By Lookout Staff
September 24, 2009 -- What would you rather be doing after work? A) Eat a meal at a restaurant and go to a play. B) Catch a show at Cirque du Soliel. C) Ice skate outdoors in balmy Southern California. D) Sit behind the wheel in rush hour traffic.
City and Bayside officials are counting on Santa Monica residents and commuters picking the first three choices. And to make sure the answer is simple for those thinking about heading straight home, they’re making an offer that’s hard to refuse.
Starting in October, the City’s Cultural Affairs Department, along with the Santa Monica Performing Arts Committee, will launch a new program to entice the thousands of commuters who travel to Santa Monica every day for work to stay a few hours after they clock out.
Called “Come to Work, Stay to Play,” the program has signed on several of Santa Monica’s best restaurants and cultural facilities, which will offer big discounts to the “Stay to Play” crowd. They include I Cugini, Lago and Wokcano, as well as the Miles Memorial Playhouse, the Santa Monica Playhouse and Ruskin Group Theatre.
On the four Thursdays in October – the 8th, 15th, 23th and 30th – restaurants will offer a special menu at discounted rates between 4 and 8 p.m. Cultural facilities will stage performances that will last from 30 to 60 minutes between 5 and 7 p.m.
“This way commuters can pick a show and a restaurant and enjoy themselves before getting back on the roads and heading home,” said Justin Yoffe, who is coordinating the program.
City officials hope the program will introduce commuters to Santa Monica’s restaurants and cultural facilities, pump money into local restaurants and arts venues and forge a greater sense of community among residences, businesses and visitors.
If Thursdays don’t work, commuters can join a growing number of residents who will flock to the outdoor skating rink Downtown when ICE at Santa Monica returns for its third holiday season October 30.
Visitors this year will find an added feature when what is usually a parking lot at 5th Street and Arizona Avenue is covered with ice. A 400-square-foot rink will be set aside where children six and under can learn to skate.
Last year 50,000 skaters twirled, glided and sometimes fell on the ice, up from 30,000 the first year. And Bayside officials are expecting even bigger crowds this holiday season.
“There’s been so much support for it, we are thrilled to bring it back,” said Debbie Lee, the Bayside District’s marketing director. “It has become a beloved tradition.”

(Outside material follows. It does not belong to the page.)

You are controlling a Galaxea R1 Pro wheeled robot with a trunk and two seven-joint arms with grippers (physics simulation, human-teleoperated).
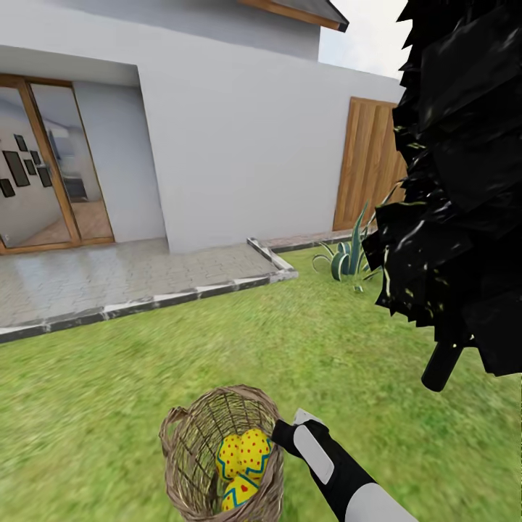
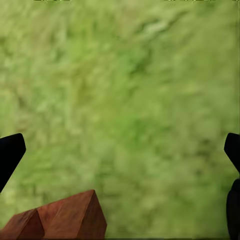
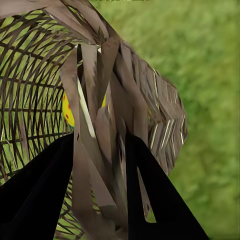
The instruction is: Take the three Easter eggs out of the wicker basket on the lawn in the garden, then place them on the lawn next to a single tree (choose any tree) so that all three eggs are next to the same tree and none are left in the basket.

Part of Bayside District’s elaborate Winterlit holiday program, ICE at Santa Monica will be open from 10 a.m. to 10 p.m. from Sunday to Thursday and until midnight on Friday and Saturday through January 18. Admission, including skate rental, is $10.
If you can’t skate, you can always get a vicarious thrill watching the acrobatic feats at Cirque du Soleil, which returns from October 16 through December 20, almost a decade after its last Santa Monica performance.

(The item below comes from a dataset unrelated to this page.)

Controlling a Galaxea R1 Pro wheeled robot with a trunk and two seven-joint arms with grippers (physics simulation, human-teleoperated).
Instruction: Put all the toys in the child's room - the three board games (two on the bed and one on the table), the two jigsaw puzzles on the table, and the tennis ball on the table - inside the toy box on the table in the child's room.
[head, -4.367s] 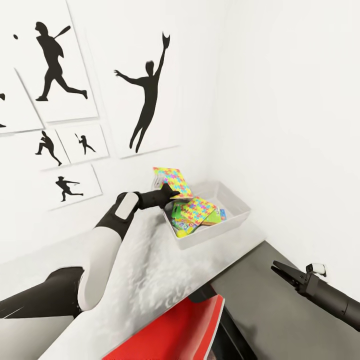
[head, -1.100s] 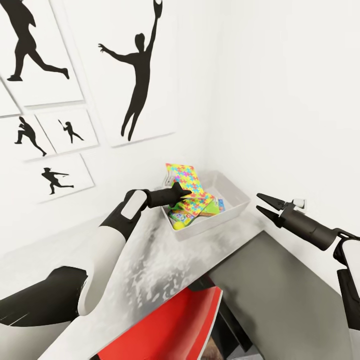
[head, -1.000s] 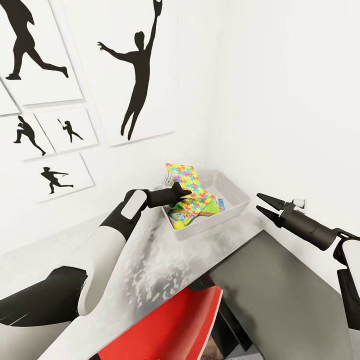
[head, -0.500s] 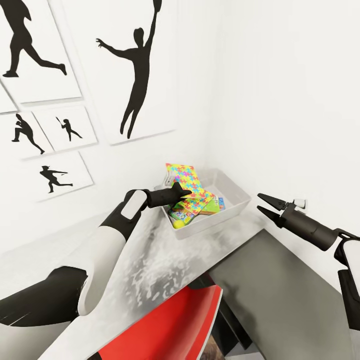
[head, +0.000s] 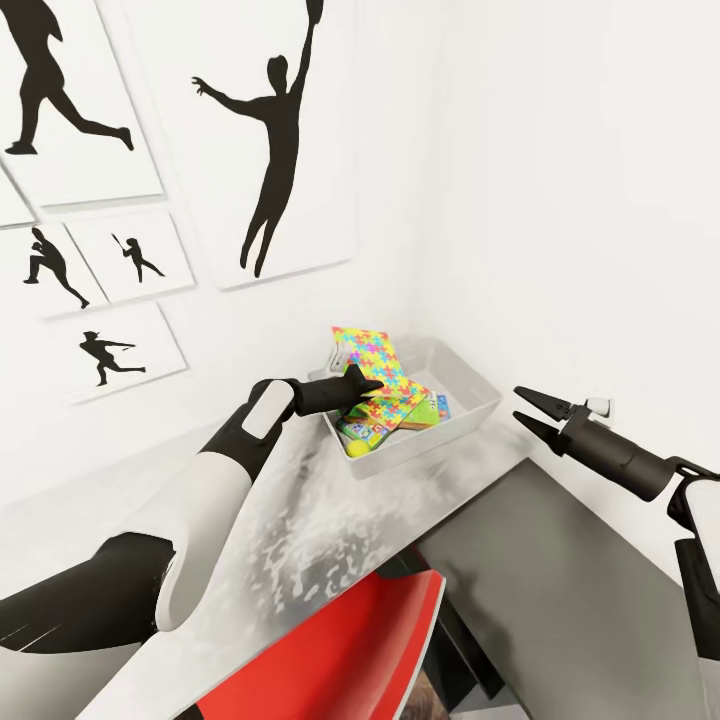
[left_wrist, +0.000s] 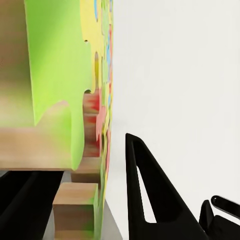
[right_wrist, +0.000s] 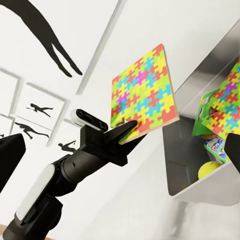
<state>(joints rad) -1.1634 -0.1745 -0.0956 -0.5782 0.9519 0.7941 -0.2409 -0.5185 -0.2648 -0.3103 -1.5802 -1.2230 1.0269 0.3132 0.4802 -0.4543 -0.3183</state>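
The left gripper (head: 372, 384) pinches the puzzle (head: 368, 362) by one edge over the toy box (head: 470, 425); looks light and stiff, so edge grip works; right gripper (head: 530, 412) is spread, empty.

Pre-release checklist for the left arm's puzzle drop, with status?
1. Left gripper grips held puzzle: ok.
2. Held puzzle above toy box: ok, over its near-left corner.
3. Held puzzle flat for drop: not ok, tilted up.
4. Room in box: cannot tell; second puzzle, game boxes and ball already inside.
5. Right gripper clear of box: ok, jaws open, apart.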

Housed at the 1550 beach parking lot just north of the pier, Cirque du Soleil’s new production, “Kooza,” will help mark the pier’s 100th anniversary and Cirque’s 25th year mounting unique performances that border more on performance art than the traditional circus.
But the upcoming show is a return to Cirque’s roots, combining two staples of the circus – acrobatic performance and the art of clowning, Cirque officials said.
“The show highlights the physical demands of human performance in all its splendor and fragility, presented in a colorful melange that emphasizes bold slapstick humor,” officials said.